What is expected: Where does the word "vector" show up in the records? Copy every line that has it.

Data to process:
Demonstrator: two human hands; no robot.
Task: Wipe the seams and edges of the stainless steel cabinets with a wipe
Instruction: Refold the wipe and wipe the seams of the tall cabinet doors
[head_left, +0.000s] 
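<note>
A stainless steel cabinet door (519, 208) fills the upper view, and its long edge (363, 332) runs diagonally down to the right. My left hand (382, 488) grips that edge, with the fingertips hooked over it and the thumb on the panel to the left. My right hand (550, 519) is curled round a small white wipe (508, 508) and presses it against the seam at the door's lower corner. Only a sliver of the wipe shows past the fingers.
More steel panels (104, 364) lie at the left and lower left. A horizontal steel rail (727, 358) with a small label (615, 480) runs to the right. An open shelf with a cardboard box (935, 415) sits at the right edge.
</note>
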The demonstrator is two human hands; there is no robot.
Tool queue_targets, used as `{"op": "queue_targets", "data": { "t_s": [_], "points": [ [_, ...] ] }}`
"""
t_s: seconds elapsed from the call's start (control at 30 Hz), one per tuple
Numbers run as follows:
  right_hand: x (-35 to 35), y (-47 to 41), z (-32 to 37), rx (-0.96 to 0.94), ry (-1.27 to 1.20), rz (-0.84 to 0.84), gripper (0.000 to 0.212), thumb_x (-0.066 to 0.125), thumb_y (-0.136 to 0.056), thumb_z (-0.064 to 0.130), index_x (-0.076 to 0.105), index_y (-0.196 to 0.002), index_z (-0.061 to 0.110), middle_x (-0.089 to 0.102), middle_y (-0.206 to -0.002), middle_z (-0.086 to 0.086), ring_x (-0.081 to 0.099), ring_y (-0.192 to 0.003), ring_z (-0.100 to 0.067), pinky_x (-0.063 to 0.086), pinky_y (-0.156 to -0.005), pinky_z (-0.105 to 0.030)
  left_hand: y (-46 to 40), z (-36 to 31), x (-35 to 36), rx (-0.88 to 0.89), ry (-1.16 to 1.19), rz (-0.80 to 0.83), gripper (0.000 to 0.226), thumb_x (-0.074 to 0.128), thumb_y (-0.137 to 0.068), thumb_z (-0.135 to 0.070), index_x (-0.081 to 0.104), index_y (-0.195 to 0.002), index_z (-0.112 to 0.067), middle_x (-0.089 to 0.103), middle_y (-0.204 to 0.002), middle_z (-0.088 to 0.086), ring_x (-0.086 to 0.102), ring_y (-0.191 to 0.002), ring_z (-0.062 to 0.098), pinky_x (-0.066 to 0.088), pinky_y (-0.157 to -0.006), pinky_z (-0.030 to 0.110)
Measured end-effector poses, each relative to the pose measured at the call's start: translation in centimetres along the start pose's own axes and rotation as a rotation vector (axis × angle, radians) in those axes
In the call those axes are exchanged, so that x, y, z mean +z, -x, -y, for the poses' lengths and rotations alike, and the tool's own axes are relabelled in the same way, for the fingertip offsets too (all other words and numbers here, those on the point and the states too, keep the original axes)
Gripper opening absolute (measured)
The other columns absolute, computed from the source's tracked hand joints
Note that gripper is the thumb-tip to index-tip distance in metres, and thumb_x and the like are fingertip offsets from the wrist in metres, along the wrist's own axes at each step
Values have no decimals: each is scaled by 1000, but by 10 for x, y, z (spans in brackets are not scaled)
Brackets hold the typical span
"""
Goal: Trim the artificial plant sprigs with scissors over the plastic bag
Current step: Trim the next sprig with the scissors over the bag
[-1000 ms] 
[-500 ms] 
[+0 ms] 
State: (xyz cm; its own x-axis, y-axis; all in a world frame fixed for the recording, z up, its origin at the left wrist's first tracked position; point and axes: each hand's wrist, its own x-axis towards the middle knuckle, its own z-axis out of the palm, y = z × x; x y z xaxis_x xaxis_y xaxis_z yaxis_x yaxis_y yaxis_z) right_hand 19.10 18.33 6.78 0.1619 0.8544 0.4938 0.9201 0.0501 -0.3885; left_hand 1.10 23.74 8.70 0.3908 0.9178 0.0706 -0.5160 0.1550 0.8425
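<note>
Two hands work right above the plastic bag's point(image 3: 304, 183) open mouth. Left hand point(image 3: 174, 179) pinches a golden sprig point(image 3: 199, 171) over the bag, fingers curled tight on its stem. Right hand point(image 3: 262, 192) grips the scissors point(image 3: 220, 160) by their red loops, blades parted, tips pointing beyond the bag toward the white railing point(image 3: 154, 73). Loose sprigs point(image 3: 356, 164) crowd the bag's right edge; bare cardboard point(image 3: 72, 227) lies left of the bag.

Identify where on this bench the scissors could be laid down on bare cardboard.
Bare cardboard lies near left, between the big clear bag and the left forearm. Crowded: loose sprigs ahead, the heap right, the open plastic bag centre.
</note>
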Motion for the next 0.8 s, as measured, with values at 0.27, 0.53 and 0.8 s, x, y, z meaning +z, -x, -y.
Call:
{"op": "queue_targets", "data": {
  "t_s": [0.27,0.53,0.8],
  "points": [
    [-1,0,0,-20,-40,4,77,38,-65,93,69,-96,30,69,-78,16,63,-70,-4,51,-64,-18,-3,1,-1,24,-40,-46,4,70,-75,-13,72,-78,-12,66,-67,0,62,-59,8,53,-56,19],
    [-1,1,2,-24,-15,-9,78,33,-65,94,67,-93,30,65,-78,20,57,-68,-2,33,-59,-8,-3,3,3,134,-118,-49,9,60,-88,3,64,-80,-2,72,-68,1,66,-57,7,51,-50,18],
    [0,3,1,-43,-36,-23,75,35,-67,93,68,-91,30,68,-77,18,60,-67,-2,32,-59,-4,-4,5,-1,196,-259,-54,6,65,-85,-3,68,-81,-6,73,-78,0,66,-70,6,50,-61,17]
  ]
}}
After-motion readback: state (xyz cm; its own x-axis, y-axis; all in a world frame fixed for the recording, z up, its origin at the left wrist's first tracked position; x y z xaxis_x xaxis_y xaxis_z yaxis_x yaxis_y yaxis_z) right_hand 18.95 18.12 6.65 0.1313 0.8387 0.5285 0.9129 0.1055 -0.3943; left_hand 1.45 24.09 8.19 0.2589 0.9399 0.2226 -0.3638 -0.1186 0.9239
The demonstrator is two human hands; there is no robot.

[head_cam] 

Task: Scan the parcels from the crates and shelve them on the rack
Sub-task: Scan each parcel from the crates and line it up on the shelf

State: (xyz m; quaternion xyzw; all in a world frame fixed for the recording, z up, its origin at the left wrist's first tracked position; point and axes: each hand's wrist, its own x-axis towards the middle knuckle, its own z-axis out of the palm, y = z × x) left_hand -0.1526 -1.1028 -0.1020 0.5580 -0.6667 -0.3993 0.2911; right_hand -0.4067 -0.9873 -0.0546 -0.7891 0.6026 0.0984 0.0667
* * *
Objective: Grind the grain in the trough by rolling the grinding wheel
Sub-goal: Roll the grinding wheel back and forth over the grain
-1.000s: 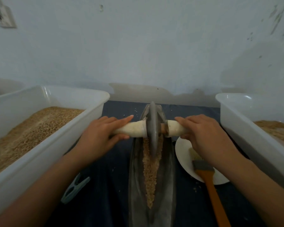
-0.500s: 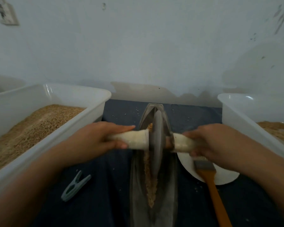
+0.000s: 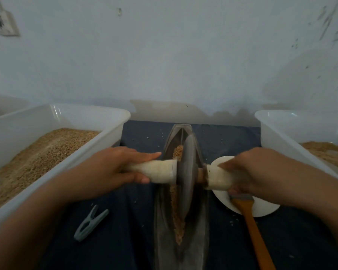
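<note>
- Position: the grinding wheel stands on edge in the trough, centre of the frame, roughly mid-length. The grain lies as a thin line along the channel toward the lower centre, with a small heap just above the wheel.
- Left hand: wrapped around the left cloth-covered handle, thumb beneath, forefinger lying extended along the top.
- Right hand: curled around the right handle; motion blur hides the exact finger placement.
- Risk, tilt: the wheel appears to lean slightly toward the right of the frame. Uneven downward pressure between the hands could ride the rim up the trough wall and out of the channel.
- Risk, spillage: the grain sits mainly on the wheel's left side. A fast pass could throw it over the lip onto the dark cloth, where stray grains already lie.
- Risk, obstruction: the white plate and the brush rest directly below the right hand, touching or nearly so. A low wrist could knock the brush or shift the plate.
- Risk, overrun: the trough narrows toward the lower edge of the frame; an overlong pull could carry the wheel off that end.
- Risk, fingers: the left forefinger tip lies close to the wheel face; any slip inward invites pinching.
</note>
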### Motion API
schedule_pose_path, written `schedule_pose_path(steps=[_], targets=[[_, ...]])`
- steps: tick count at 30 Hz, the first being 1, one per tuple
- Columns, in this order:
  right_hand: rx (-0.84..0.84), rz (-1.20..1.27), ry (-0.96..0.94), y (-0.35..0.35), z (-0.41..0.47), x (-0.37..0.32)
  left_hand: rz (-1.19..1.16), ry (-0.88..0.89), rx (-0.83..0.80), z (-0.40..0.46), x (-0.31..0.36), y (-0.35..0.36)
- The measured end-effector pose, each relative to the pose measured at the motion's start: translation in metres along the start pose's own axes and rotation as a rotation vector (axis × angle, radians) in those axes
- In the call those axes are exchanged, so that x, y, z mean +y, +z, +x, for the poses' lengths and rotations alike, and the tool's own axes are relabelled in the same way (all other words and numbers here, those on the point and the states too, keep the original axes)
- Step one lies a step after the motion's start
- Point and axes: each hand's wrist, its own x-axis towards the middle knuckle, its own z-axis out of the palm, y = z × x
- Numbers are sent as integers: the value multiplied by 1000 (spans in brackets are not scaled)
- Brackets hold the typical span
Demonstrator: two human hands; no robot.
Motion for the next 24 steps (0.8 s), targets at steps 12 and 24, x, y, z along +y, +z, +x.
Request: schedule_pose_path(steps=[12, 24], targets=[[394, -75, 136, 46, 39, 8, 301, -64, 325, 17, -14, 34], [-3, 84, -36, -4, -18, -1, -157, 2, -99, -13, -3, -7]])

Finished exercise:
Measured end-effector poses, each relative to the pose measured at the call's start: translation in centimetres along the start pose's own axes and rotation as a rotation vector (axis × angle, radians) in those axes
- The measured end-effector pose, each relative to the pose measured at the motion's start: translation in metres along the start pose's own axes and rotation as a rotation vector (axis × angle, radians) in those axes

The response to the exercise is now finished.